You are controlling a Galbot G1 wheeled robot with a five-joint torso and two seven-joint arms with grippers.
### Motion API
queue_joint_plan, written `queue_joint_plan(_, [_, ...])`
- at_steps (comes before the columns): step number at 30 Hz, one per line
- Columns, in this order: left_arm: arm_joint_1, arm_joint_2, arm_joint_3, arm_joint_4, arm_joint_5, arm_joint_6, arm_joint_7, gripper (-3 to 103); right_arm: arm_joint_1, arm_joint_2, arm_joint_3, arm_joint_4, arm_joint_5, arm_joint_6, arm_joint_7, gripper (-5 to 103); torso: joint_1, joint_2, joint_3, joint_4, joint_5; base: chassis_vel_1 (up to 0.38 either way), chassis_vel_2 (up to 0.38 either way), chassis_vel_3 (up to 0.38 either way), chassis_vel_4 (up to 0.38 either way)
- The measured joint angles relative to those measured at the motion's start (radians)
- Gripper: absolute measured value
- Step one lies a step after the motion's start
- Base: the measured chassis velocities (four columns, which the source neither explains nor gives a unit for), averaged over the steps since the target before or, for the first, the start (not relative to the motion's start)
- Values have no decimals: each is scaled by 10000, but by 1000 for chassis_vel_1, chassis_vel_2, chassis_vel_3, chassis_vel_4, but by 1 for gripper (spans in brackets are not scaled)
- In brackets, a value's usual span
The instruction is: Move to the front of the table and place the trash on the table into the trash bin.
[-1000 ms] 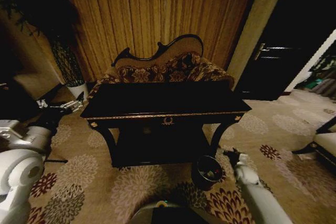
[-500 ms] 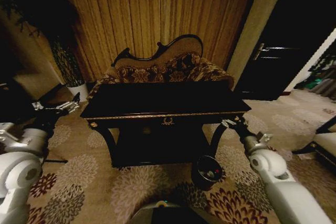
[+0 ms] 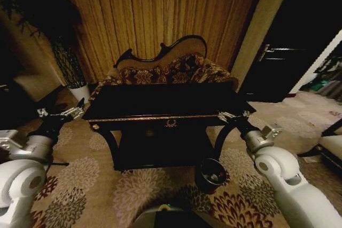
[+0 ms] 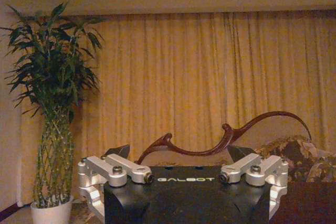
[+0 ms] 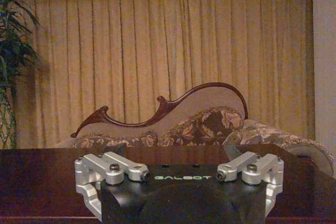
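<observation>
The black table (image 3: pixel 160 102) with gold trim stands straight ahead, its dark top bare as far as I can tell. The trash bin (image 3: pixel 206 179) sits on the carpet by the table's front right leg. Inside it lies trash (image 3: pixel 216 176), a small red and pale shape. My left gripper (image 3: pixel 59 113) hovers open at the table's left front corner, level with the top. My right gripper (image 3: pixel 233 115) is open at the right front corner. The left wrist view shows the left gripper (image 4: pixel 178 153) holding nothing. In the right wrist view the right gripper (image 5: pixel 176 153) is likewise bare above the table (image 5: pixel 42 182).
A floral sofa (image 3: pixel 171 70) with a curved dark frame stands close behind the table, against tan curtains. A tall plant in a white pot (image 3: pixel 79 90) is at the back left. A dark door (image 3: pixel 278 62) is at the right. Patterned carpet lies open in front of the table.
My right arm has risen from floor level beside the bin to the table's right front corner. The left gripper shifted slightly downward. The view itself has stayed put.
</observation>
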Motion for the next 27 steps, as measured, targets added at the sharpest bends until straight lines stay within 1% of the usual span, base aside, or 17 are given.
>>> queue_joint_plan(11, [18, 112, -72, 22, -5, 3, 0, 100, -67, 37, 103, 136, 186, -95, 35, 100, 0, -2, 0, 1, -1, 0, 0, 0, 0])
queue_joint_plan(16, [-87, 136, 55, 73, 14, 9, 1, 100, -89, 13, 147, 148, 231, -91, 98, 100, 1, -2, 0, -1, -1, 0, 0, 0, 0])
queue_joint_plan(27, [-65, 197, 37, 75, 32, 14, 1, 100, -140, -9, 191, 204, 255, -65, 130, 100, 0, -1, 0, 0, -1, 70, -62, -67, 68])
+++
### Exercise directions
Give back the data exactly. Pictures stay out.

### Your solution
You are controlling a Galbot G1 wheeled robot with a five-joint torso and two seven-joint arms with grippers.
### Motion API
queue_joint_plan, written `queue_joint_plan(_, [_, ...])`
- at_steps (comes before the columns): step number at 30 Hz, one per line
- Columns, in this order: left_arm: arm_joint_1, arm_joint_2, arm_joint_3, arm_joint_4, arm_joint_5, arm_joint_6, arm_joint_7, gripper (-3 to 103); right_arm: arm_joint_1, arm_joint_2, arm_joint_3, arm_joint_4, arm_joint_5, arm_joint_6, arm_joint_7, gripper (-5 to 103); torso: joint_1, joint_2, joint_3, joint_4, joint_5; base: chassis_vel_1 (up to 0.38 either way), chassis_vel_2 (up to 0.38 either way), chassis_vel_3 (up to 0.38 either way), chassis_vel_4 (up to 0.38 either way)
- The measured joint angles relative to those measured at the motion's start (radians)
- Gripper: absolute measured value
- Step one lies a step after the motion's start
- Base: the measured chassis velocities (four columns, which the source neither explains nor gives a unit for), averaged over the steps since the target before or, for the first, the start (not relative to the motion's start)
- Values have no decimals: each is scaled by 10000, but by 1000 for chassis_vel_1, chassis_vel_2, chassis_vel_3, chassis_vel_4, but by 1 for gripper (spans in brackets are not scaled)
- In brackets, a value's usual span
The instruction is: Move to the front of the table and place the trash on the table into the trash bin.
[-1000 ms] 
[-500 ms] 
[+0 ms] 
[+0 ms] 
[+0 ms] 
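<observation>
The black table (image 3: pixel 160 102) with gold trim stands straight ahead, its dark top bare as far as I can tell. The trash bin (image 3: pixel 206 179) sits on the carpet by the table's front right leg. Inside it lies trash (image 3: pixel 216 176), a small red and pale shape. My left gripper (image 3: pixel 59 113) hovers open at the table's left front corner, level with the top. My right gripper (image 3: pixel 233 115) is open at the right front corner. The left wrist view shows the left gripper (image 4: pixel 178 153) holding nothing. In the right wrist view the right gripper (image 5: pixel 176 153) is likewise bare above the table (image 5: pixel 42 182).
A floral sofa (image 3: pixel 171 70) with a curved dark frame stands close behind the table, against tan curtains. A tall plant in a white pot (image 3: pixel 79 90) is at the back left. A dark door (image 3: pixel 278 62) is at the right. Patterned carpet lies open in front of the table.
My right arm has risen from floor level beside the bin to the table's right front corner. The left gripper shifted slightly downward. The view itself has stayed put.
</observation>
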Motion for the next 27 steps, as measured, targets added at the sharpest bends until straight lines stay within 1% of the usual span, base aside, or 17 are given.
>>> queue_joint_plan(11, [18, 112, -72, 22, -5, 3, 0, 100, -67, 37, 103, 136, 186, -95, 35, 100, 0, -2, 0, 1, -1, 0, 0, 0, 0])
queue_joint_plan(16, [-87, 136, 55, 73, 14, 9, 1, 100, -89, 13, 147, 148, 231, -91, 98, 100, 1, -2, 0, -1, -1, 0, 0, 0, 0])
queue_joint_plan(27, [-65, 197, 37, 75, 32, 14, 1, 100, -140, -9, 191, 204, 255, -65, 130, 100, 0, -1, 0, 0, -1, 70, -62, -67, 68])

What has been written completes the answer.